Task goal: Output the entries underneath exactly as they are.

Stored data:
* * * * *

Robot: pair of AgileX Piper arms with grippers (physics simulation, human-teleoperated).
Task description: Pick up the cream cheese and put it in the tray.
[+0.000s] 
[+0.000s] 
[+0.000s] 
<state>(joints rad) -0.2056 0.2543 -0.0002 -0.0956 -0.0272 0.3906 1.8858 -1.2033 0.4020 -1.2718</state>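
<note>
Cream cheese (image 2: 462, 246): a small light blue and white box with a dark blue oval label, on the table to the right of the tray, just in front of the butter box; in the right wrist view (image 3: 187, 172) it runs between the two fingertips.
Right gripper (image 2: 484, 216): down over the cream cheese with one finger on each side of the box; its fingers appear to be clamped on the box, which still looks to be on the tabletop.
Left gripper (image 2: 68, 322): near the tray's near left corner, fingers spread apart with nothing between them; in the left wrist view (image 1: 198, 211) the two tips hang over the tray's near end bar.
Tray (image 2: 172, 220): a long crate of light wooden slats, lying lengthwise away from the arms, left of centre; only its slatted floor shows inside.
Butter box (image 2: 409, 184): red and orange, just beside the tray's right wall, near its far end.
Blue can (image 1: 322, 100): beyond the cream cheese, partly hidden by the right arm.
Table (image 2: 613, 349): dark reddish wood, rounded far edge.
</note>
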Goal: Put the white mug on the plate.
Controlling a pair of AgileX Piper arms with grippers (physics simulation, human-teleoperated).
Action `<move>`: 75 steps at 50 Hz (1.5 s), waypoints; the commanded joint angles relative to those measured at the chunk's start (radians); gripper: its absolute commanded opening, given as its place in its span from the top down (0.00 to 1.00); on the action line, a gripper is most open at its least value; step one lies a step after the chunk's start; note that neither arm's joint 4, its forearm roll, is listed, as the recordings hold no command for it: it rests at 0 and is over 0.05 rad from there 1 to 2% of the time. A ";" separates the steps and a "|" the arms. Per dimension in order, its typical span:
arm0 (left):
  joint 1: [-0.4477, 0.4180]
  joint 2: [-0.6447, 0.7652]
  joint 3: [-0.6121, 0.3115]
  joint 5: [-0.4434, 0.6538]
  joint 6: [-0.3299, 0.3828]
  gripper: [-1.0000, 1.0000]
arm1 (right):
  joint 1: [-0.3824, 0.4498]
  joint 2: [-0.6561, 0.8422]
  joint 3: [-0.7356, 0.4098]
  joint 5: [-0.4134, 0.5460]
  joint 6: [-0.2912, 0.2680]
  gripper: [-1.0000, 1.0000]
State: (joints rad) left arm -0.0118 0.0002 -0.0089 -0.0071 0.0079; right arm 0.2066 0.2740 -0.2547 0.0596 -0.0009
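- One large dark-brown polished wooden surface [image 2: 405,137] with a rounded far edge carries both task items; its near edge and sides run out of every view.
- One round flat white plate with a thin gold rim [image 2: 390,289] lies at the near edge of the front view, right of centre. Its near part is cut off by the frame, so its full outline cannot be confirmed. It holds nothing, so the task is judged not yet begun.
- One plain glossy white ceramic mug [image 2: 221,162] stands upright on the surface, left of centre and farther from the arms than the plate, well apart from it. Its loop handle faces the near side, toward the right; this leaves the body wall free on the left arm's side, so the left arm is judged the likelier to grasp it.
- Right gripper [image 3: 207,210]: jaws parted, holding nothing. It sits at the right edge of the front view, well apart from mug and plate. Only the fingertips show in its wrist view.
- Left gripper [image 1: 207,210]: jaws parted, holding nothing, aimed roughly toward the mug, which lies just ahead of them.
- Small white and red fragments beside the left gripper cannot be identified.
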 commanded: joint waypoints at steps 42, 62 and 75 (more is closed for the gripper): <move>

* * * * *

Response to this task:
Robot: pair of AgileX Piper arms with grippers (physics simulation, human-teleoperated).
Task description: Pick up the cream cheese and put it in the tray.
[+0.000s] 
[+0.000s] 
[+0.000s] 
<state>(joints rad) -0.2056 0.2543 -0.0002 -0.0956 -0.0272 0.3906 1.8858 -1.2033 0.4020 -1.2718</state>
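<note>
Cream cheese (image 2: 462, 246): a small light blue and white box with a dark blue oval label, on the table to the right of the tray, just in front of the butter box; in the right wrist view (image 3: 187, 172) it runs between the two fingertips.
Right gripper (image 2: 484, 216): down over the cream cheese with one finger on each side of the box; its fingers appear to be clamped on the box, which still looks to be on the tabletop.
Left gripper (image 2: 68, 322): near the tray's near left corner, fingers spread apart with nothing between them; in the left wrist view (image 1: 198, 211) the two tips hang over the tray's near end bar.
Tray (image 2: 172, 220): a long crate of light wooden slats, lying lengthwise away from the arms, left of centre; only its slatted floor shows inside.
Butter box (image 2: 409, 184): red and orange, just beside the tray's right wall, near its far end.
Blue can (image 1: 322, 100): beyond the cream cheese, partly hidden by the right arm.
Table (image 2: 613, 349): dark reddish wood, rounded far edge.
</note>
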Goal: Put the white mug on the plate.
Controlling a pair of AgileX Piper arms with grippers (physics simulation, human-teleoperated).
Action `<move>`: 75 steps at 50 Hz (1.5 s), waypoints; the commanded joint angles relative to those measured at the chunk's start (radians); gripper: its absolute commanded opening, given as its place in its span from the top down (0.00 to 1.00); on the action line, a gripper is most open at its least value; step one lies a step after the chunk's start; note that neither arm's joint 4, its forearm roll, is listed, as the recordings hold no command for it: it rests at 0 and is over 0.05 rad from there 1 to 2% of the time. A ";" separates the steps and a "|" the arms. Per dimension in order, its typical span:
arm0 (left):
  joint 1: [-0.4477, 0.4180]
  joint 2: [-0.6447, 0.7652]
  joint 3: [-0.6121, 0.3115]
  joint 5: [-0.4434, 0.6538]
  joint 6: [-0.3299, 0.3828]
  gripper: [-1.0000, 1.0000]
arm1 (right):
  joint 1: [-0.3824, 0.4498]
  joint 2: [-0.6561, 0.8422]
  joint 3: [-0.7356, 0.4098]
  joint 5: [-0.4134, 0.5460]
  joint 6: [-0.2912, 0.2680]
  gripper: [-1.0000, 1.0000]
State: (joints rad) left arm -0.0118 0.0002 -0.0089 -0.0071 0.0079; right arm 0.2066 0.2740 -0.2547 0.0596 -0.0009
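- One large dark-brown polished wooden surface [image 2: 405,137] with a rounded far edge carries both task items; its near edge and sides run out of every view.
- One round flat white plate with a thin gold rim [image 2: 390,289] lies at the near edge of the front view, right of centre. Its near part is cut off by the frame, so its full outline cannot be confirmed. It holds nothing, so the task is judged not yet begun.
- One plain glossy white ceramic mug [image 2: 221,162] stands upright on the surface, left of centre and farther from the arms than the plate, well apart from it. Its loop handle faces the near side, toward the right; this leaves the body wall free on the left arm's side, so the left arm is judged the likelier to grasp it.
- Right gripper [image 3: 207,210]: jaws parted, holding nothing. It sits at the right edge of the front view, well apart from mug and plate. Only the fingertips show in its wrist view.
- Left gripper [image 1: 207,210]: jaws parted, holding nothing, aimed roughly toward the mug, which lies just ahead of them.
- Small white and red fragments beside the left gripper cannot be identified.
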 commanded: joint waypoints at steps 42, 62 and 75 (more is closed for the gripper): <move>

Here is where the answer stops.